Full color perception is produced in the eye by three-color receptor nerve cell types called cones. The three types of cones are sensitive to different wavelengths of light: long, medium, and short (“red”, “green”, and “blue”, respectively). The relative density of the three differs significantly from one another. There are slightly more red receptors than green receptors. There are very few blue receptors compared to red or green receptors.
The human vision system processes the information detected by the eye in several perceptual channels: luminance, chromanance, and motion. Motion is only important for flicker threshold to the imaging system designer. The luminance channel takes the input from only the red and green receptors. In other words, the luminance channel is “color blind.” It processes the information in such a manner that the contrast of edges is enhanced. The chromanance channel does not have edge contrast enhancement. Since the luminance channel uses and enhances every red and green receptor, the resolution of the luminance channel is several times higher than the chromanance channels. Consequently, the blue receptor contribution to luminance perception is negligible. The luminance channel thus acts as a resolution band pass filter. Its peak response is at 35 cycles per degree (cycles/°). It limits the response at 0 cycles/° and at 50 cycles/° in the horizontal and vertical axis. This means that the luminance channel can only tell the relative brightness between two areas within the field of view. It cannot tell the absolute brightness. Further, if any detail is finer than 50 cycles/°, it simply blends together. The limit in the horizontal axis is slightly higher than the vertical axis. The limit in the diagonal axes is significantly lower.
The chromanance channel is further subdivided into two sub-channels, to allow us to see full color. These channels are quite different from the luminance channel, acting as low pass filters. One can always tell what color an object is, no matter how big it is in our field of view. The red/green chromanance sub-channel resolution limit is at 8 cycles/°, while the yellow/blue chromanance sub-channel resolution limit is at 4 cycles/°. Thus, the error introduced by lowering the red/green resolution or the yellow/blue resolution by one octave will be barely noticeable by the most perceptive viewer, if at all, as experiments at Xerox and NASA, Ames Research Center (see, e.g., R. Martin, J. Gille, J. Larimer, Detectability of Reduced Blue Pixel Count in Projection Displays, SID Digest 1993) have demonstrated.

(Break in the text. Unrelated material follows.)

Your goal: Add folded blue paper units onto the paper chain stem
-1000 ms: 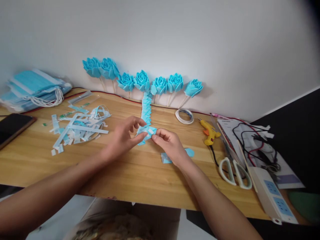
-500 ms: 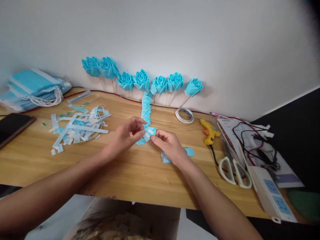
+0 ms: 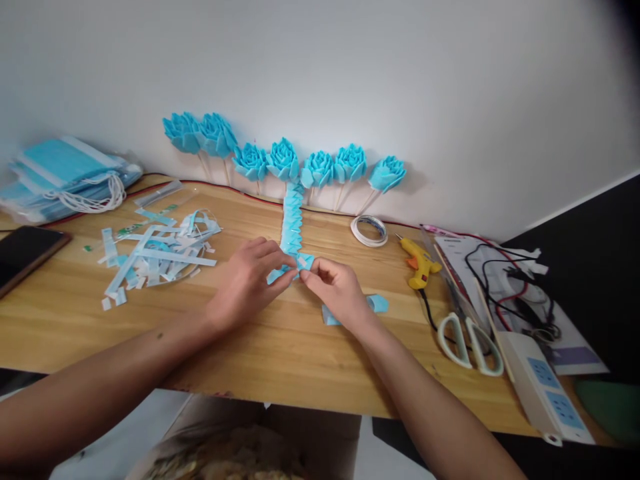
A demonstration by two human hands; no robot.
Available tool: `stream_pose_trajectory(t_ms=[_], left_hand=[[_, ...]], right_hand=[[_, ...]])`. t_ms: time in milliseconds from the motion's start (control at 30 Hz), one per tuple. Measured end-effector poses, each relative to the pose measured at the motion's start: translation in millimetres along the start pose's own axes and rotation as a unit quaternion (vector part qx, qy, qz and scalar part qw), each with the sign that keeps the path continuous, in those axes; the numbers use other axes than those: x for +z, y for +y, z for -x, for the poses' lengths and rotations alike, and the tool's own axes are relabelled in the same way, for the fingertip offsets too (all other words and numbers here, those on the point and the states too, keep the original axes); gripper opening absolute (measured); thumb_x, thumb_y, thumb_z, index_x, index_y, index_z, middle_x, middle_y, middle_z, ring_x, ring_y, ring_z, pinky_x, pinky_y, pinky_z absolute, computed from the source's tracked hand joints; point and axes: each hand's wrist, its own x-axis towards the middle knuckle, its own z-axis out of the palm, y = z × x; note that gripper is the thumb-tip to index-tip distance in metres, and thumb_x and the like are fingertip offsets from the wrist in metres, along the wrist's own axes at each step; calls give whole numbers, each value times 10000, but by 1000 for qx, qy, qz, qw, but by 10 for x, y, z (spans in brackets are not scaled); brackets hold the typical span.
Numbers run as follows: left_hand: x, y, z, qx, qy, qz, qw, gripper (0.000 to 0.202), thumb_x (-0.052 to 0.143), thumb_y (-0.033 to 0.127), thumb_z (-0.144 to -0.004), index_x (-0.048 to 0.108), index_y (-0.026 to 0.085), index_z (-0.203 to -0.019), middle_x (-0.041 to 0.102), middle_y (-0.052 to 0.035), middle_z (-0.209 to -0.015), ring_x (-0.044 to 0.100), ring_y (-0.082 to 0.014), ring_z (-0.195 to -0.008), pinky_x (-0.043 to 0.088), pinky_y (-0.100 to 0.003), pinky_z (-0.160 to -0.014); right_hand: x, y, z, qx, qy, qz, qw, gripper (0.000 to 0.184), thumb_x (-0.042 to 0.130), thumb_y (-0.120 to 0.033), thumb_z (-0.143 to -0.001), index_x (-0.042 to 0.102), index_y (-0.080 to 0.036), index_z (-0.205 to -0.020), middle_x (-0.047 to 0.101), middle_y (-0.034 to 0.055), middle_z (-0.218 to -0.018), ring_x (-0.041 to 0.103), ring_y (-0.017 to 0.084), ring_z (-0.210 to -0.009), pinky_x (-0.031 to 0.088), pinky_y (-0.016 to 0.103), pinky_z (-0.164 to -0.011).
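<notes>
A strip of overlapping light-blue folded pieces [image 3: 291, 223] runs across the wooden table [image 3: 280, 347] toward the wall. My left hand [image 3: 249, 281] and my right hand [image 3: 333, 289] meet at its near end, both pinching the last blue piece with fingers closed. Small blue pieces [image 3: 379, 303] lie just right of my right hand, partly hidden by it. Several blue fabric roses on sticks [image 3: 283, 160] lean against the wall behind the strip.
A pile of cut blue and white scraps [image 3: 155, 252] lies to the left, with stacked face masks [image 3: 65, 177] and a phone [image 3: 23, 252] beyond. To the right: tape roll [image 3: 369, 231], yellow glue gun [image 3: 419, 263], scissors [image 3: 470, 343], power strip [image 3: 543, 387], cables.
My left hand has turned over and lowered, its fingers now pressing down on the strip's near end. My right hand has barely moved, still pinching the same spot.
</notes>
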Motion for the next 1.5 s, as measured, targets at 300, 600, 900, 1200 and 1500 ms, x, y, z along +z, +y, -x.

The luminance channel determines image details by analyzing the spatial frequency Fourier transform components. From signal theory, any given signal can be represented as the summation of a series of sine waves of varying amplitude and frequency. The process of teasing out, mathematically, these sine-wave-components of a given signal is called a Fourier Transform. The human vision system responds to these sine-wave-components in the two-dimensional image signal.
Color perception is influenced by a process called “assimilation” or the Von Bezold color blending effect. This is what allows separate color pixels (also known as sub-pixels or emitters) of a display to be perceived as a mixed color. This blending effect happens over a given angular distance in the field of view. Because of the relatively scarce blue receptors, this blending happens over a greater angle for blue than for red or green. This distance is approximately 0.25° for blue, while for red or green it is approximately 0.12°. At a viewing distance of twelve inches, 0.25° subtends 50 mils (1,270μ) on a display. Thus, if the blue pixel pitch is less than half (625μ) of this blending pitch, the colors will blend without loss of picture quality. This blending effect is directly related to the chromanance sub-channel resolution limits described above. Below the resolution limit, one sees separate colors, above the resolution limit, one sees the combined color.